In tempo di coronavirus il timore che la normalità dei pagamenti per le pensioni non venga garantita resta tale e a più latitudini: l’ultima conferma del Governo arriva però sugli assegni degli italiani all’estero tramite le parole della Presidente Commissione Difesa e Vicepresidente gruppo Italia Viva-Psi al Senato Laura Garavini. «Le pensioni italiane all’estero verranno normalmente pagate fino alla fine dell’anno», assicura la senatrice del partito renziano di Governo. Non solo, «Anche se il titolare della pensione non ha potuto presentare la certificazione dell’esistenza in vita per evitare possibili contagi da coronavirus», ribadisce la Garavini. Per questo motivo il Governo valuta come estremamente positivo l’accordo tra Inps e Citybank per garantire la regolarità dei pagamenti per l’intero anno 2020 nonostante l’emergenza Covid-19. «Anche nei confronti di coloro che, a causa delle difficolta’ logistiche legate alle difficolta’ di spostamento per l’emergenza coronavirus, non sono riusciti a produrre l’attestazione di esistenza in vita entro i termini originariamente previsti. I termini per la consegna dell’attestazione sono attualmente prorogati fino al 31 dicembre 2020», conclude la senatrice di Italia Viva. (agg. di Niccolò Magnani)

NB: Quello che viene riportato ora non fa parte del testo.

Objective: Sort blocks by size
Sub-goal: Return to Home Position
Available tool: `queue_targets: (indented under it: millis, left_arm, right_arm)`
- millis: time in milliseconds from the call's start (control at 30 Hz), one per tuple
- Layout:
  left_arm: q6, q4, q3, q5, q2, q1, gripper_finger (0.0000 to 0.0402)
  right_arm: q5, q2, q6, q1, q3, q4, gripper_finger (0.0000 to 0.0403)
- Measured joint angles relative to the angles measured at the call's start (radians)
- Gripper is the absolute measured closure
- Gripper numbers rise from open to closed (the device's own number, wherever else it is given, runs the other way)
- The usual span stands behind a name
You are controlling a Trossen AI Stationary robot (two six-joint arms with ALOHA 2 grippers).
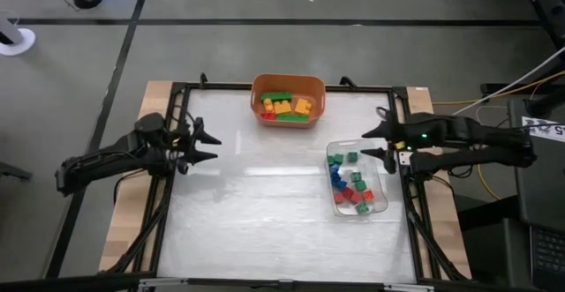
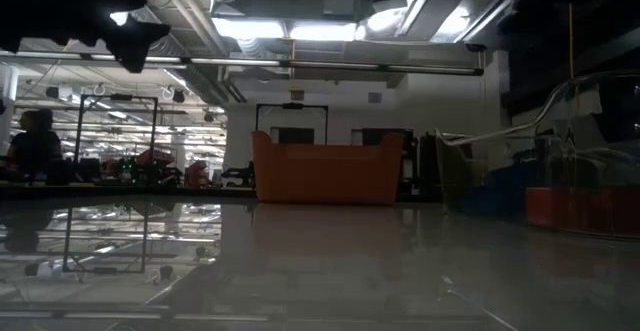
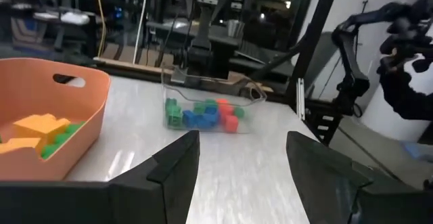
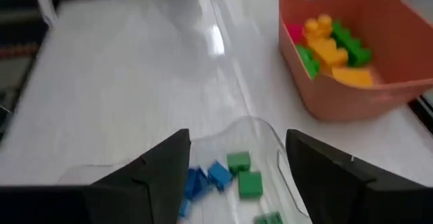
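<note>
White glossy table top [image 1: 256,213]. Left gripper [image 1: 216,148]: above the table's left edge, fingers spread, nothing between them. Right gripper [image 1: 364,143]: at the right edge, fingers spread, empty, tips just beside the clear tray [image 1: 330,160]. The tray holds the small blocks [image 1: 351,190], red, green and blue. The bigger blocks [image 1: 284,107], yellow-orange, green and red, lie in the orange bin [image 1: 258,89] at the far edge.

The left arm [image 1: 106,161] and the right arm [image 1: 481,133] are matte black, built of slim jointed segments. The left tool [image 1: 215,148] and the right tool [image 1: 363,143] each end in two tapering black fingers [image 3: 177,170], broad and angular up close. A small green light [image 1: 425,137] glows on the right arm's wrist, with a white patch [image 1: 404,158] beside it.
</note>
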Motion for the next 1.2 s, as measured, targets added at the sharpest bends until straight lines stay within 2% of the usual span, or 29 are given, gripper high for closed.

I TRIMESTRE, RALLENTANO PENSIONI ANTICIPATE
Secondo lo studio dell’Osservatorio sui flussi di pensionamento dell’Inps, nel primo trimestre del 2020 si registra un rallentamento molto forte delle pensioni anticipate rispetto a quelle “normali” di vecchiaia (ormai il dato è di sostanziale parità): i motivi sono molteplici, da un lato va ricordato che nel primo trimestre 2019 si assisteva alla nascita della riforma pensioni di Quota 100, ma non è l’unica ragione. «Il rapporto tra le pensioni di invalidità e quelle di vecchiaia del primo trimestre 2020 si presenta più che dimezzato rispetto a quello dell’intero anno 2019; tale diminuzione è imputabile congiuntamente all’aumento del numero delle pensioni di vecchiaia liquidate nel primo trimestre del 2020, che non subisce più il suddetto blocco dell’anno precedente e la diminuzione costante negli anni del numero delle pensioni di invalidità», spiega l’Inps nel suo ultimo rapporto. Tra le varie statistiche, si segnala a livello territoriale il forte peso percentuale delle pensioni liquidate ai residenti del Nord Italia (il 50% di quelle totali nel 2019, il 51% nel 2020), mentre infine sempre quest’anno si ha il sorpasso delle pensioni femminili su quale maschile rispetto ai dati del 2018 e 2019. (agg. di Niccolò Magnani)
RIFORMA PENSIONI, IL RIPENSAMENTO DI CAZZOLA
Giuliano Cazzola non nega di avere criticato Quota 100 e il blocco dell’aspettativa di vita per le pensioni di anzianità, ma spiega di aver cambiato idea, a causa dell’emergenza determinata dal coronavirus. L’ex deputato, in un articolo su pensionipertutti.it, evidenzia infatti che queste misure di riforma pensioni “possono servire per ridurre i licenziamenti che la crisi economica (tanto più grave quanto più durerà la quarantena) determinerà”. Finora, aggiunge Cazzola, “i dati ci dicono che le adesioni a queste misure sono state inferiori del previsto. Ma nel prossimo futuro lasciare aperta una finestra per un pensionamento ravvicinato può rivelarsi molto utile per i lavoratori”.
LE PAROLE DI PETRENGA
Giovanna Petrenga, invece, in una nota riportata da Askanews, evidenzia che “l’emergenza coronavirus non rappresenta solamente un’emergenza sanitaria, ma anche economica e sociale che ha portato numerosi settori del nostro Paese in una posizione di stallo. Tra questi non va dimenticato il settore della giustizia che, secondo alcune indiscrezioni, vedrà prorogata fino al mese di maggio la sospensione di tutte le attività giudiziarie con un inevitabile ingolfamento delle stesse alla loro ripresa”. Per questo la senatrice di Fratelli d’Italia chiede “un intervento normativo immediato che deroghi al 30 giugno del 2021 il limite massimo per il collocamento in quiescenza dei magistrati, per chi logicamente fosse disponibile a tale prolungamento mediante un’apposita istanza, al fine di consentire un’immediata ripresa delle attività giudiziarie tale da non dilatare ulteriormente i tempi processuali”.